Il n’y a que la politique qui la passionne….

lundi 26 mars 2012 par Arimi Choubadé

Qui a dit qu’il n’y a pas de société civile au Bénin ? Les voilà tous sur le pont : Orden Alladatin, Joseph Djogbénou, Martin Assogba, Social Watch, Alcrer etc… Tous en éruption face au projet de révision de la constitution. Une débauche de passion et d’intérêt exceptionnelle, encore une fois. Rhétorique enflammée, appel à la mobilisation générale, démonstration de muscle, menace d’embraser les rues. Les révisionnistes sont avertis ; la société dite civile désormais prête à « verser son sang » afin d’empêcher la modification de la loi fondamentale. Pareil déchainement de passion remonte aux tentatives de révision constitutionnelle en 2005 ou en plus récemment en 2007 à l’occasion de la révision de l’article 80 de la constitution. Ajouté à cela, la célèbre grande tradition de la société civile béninoise à savoir les élections. Impossible d’évoquer la chose électorale au Bénin sans provoquer des réflexes pavloviens auprès d’activistes se réclamant de cette société civile. Ils finiront d’ailleurs par obtenir une consécration de la Cour constitutionnelle avec la présence imposée de ses représentants au sein de la Commission électorale nationale autonome (Cena) et ses démembrements. Pas de politique donc au Bénin sans la société civile.
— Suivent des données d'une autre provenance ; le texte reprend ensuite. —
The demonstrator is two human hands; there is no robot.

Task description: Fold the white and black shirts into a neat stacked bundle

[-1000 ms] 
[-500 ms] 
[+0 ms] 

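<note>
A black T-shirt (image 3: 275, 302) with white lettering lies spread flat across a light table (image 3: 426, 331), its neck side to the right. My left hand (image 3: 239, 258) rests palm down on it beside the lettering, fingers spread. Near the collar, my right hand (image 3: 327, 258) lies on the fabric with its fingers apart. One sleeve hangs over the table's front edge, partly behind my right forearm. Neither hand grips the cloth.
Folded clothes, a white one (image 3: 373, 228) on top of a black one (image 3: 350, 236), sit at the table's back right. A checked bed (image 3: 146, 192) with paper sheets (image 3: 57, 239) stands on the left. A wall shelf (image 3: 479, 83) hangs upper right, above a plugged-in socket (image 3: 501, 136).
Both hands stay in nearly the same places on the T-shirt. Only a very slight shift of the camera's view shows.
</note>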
Evidemment, un tel béguin pour la révision de la constitution, les élections, les nominations aspire tout sur son passage et ne laisse la place à rien d’autre. Les quasis monopoles dans la fourniture et la distribution d’eau et d’électricité ainsi que les augmentations criminelles de leur coût de consommation ne suscitent pratiquement aucune fièvre sur le front social en dehors de quelques timides réactions sans lendemain de quelques organisations syndicales. La vie chère, ailleurs motif d’excitation absolue pour la société civile ne signifie pas grande chose ici. Jamais d’éruption de rue pour un projet d’infrastructure nuisible à l’écosystème ou objet de nuisance pour les populations. Le faible réseau de macadam de Cotonou est envahi quotidiennement par des camions anarchiquement stationnés plongeant la ville dans une crasse innommable et permanente sans que les porteurs d’opinion ne s’émeuvent.

Les abattages d’arbres incontrôlés et les destructions sauvages de végétations à buts lucratifs dans plusieurs localités du pays ; les dégradations de sol provoquées par la production de certaines cultures de rente telles que le coton ; les projets d’urbanisation nuisibles à la préservation des patrimoines historiques ; aucun de ses sujets ne donnent lieu aux mobilisations observées sur des sujets liés à la politique politicienne. Même la question de l’éducation et des crises à répétition dans les écoles ne suscitent chez la société civile aucune initiative visant à proposer des solutions durables et une mobilisation générale visant à faire bouger les lignes. Il suffit d’attendre l’avènement d’un processus électoral pour la revoir se livrer en spectacle à l’occasion de la désignation de ses représentants à la Cena et dans ses démembrements. Des opportunités de rente très prisées puisqu’il a en dessous des perdiem, des frais de mission, des marchés gré à gré, des possibilités de chantage sur les candidats et autres avantages pécuniaires et bassement matériels.

On connait les sempiternels prétextes de manque de moyen et de financement lorsqu’il s’agit d’actions sociales autour des questions de développement. Mais on pourrait retourner l’interrogation autrement et se demander d’où viennent les moyens mobilisés en conférence de presse, en émissions télé et radio, en mobilisation lorsqu’il s’agit de constitution, d’élection ou de formation de gouvernement. Dire qu’il existe des subventions publiques visant à aider les associations de consommateurs malgré leur légendaire apathie. Plus personne ne s’étonne d’ailleurs de constater que le renouvèlement de la classe politique se fait généralement avec d’anciens activistes de la société civile. La politique et la société civile. Si proches et si identiques.

Les deux faces d’une même médaille ???